● Task description
The answer is one number: how many lines in the data below hold "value".

= Beginning of Section =

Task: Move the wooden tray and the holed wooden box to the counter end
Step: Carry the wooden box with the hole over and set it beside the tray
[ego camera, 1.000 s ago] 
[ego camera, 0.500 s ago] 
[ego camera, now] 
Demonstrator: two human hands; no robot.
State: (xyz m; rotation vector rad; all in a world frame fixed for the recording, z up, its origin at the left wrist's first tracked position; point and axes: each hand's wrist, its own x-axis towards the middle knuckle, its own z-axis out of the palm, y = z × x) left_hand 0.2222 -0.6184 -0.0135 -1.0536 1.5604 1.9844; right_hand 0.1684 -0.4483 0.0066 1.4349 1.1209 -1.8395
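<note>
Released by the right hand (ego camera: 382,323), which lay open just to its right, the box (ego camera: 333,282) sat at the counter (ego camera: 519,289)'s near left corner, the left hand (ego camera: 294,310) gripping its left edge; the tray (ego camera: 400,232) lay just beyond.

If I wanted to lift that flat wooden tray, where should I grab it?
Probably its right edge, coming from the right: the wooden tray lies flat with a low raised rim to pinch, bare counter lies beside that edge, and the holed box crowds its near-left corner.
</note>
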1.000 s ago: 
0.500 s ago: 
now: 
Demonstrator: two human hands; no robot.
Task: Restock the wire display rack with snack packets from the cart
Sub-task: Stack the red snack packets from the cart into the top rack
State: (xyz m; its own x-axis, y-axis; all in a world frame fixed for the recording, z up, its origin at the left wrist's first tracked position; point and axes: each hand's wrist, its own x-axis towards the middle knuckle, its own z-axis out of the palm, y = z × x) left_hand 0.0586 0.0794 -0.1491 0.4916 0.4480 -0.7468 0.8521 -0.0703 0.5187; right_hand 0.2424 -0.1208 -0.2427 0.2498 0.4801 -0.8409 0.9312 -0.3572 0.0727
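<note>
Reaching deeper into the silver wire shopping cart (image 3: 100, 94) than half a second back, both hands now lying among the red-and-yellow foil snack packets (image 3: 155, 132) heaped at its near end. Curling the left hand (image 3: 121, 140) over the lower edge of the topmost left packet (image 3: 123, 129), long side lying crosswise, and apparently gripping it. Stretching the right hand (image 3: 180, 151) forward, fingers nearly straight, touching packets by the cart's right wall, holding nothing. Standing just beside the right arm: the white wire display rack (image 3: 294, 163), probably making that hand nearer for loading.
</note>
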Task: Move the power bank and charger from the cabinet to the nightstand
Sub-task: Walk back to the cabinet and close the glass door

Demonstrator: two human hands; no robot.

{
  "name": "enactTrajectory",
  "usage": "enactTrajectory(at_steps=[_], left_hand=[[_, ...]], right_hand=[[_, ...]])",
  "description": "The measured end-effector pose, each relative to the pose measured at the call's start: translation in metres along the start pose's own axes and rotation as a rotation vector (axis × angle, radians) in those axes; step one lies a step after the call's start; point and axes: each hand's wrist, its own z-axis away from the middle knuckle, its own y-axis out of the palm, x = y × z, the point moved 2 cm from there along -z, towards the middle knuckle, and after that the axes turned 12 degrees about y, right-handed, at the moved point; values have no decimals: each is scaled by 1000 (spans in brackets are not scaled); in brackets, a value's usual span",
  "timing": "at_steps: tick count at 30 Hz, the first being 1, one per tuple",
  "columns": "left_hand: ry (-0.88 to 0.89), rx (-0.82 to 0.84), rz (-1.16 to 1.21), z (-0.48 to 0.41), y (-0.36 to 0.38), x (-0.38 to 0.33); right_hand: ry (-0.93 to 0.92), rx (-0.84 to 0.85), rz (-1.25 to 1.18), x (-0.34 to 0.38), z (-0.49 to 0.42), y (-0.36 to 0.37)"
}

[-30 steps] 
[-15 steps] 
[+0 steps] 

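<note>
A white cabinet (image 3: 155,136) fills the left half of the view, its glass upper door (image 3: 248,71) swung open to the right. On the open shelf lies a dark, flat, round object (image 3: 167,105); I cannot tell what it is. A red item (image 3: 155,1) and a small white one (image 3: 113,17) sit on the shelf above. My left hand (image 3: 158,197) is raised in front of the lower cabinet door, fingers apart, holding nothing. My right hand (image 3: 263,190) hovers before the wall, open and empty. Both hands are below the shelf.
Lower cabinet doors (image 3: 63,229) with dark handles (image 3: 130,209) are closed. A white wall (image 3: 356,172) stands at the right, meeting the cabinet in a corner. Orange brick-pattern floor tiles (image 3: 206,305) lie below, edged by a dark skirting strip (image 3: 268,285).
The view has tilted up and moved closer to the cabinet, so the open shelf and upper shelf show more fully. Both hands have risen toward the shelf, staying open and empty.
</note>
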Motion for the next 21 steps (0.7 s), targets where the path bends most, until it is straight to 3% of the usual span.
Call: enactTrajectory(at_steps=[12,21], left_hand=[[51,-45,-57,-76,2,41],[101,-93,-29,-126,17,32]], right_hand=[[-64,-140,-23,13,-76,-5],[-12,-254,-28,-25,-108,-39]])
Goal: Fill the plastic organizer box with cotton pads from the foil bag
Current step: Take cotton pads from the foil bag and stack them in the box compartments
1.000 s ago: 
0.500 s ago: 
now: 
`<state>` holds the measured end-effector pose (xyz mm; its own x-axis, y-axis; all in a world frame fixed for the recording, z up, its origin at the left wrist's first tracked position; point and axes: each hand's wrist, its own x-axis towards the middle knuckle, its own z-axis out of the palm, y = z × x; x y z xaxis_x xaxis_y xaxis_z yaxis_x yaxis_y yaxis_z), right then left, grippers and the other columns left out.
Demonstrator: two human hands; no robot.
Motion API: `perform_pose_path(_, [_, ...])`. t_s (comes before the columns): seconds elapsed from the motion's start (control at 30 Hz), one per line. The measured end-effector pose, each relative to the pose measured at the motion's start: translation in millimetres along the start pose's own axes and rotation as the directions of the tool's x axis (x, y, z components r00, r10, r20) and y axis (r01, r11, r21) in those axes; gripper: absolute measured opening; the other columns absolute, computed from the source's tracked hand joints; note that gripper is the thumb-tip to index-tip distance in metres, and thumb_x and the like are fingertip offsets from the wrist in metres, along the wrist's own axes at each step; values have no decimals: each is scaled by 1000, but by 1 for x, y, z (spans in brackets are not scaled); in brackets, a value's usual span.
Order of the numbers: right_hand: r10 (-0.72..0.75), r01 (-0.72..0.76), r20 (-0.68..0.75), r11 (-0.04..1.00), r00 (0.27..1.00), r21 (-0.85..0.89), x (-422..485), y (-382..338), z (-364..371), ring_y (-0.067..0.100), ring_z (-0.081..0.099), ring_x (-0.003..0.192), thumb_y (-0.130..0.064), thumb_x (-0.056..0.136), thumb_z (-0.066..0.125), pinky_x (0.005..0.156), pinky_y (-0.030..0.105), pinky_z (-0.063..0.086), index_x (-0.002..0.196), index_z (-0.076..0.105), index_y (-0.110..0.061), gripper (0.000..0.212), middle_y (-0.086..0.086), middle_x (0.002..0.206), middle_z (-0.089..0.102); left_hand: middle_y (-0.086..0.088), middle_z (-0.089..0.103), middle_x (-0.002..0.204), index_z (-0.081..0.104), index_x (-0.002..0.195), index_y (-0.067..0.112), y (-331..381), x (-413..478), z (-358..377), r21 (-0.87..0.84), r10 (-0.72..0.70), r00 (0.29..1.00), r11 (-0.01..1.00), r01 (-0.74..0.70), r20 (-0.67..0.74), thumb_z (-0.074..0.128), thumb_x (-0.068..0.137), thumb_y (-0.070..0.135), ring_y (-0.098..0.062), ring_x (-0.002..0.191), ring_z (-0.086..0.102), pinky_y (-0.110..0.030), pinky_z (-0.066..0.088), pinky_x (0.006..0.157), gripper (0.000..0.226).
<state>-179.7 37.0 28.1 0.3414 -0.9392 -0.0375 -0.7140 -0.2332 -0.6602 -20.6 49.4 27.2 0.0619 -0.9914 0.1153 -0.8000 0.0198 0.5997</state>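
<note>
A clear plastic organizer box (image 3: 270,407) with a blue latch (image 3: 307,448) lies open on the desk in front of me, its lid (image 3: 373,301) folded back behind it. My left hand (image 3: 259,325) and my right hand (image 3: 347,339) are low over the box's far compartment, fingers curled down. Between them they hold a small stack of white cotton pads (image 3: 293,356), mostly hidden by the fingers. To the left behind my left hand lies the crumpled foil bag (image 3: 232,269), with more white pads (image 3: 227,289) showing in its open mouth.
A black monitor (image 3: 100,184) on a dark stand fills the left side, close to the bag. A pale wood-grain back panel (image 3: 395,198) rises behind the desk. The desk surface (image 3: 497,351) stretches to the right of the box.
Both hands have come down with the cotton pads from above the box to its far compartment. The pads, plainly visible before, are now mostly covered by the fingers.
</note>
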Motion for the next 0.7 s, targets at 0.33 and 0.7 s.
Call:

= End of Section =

● Result of the exercise
2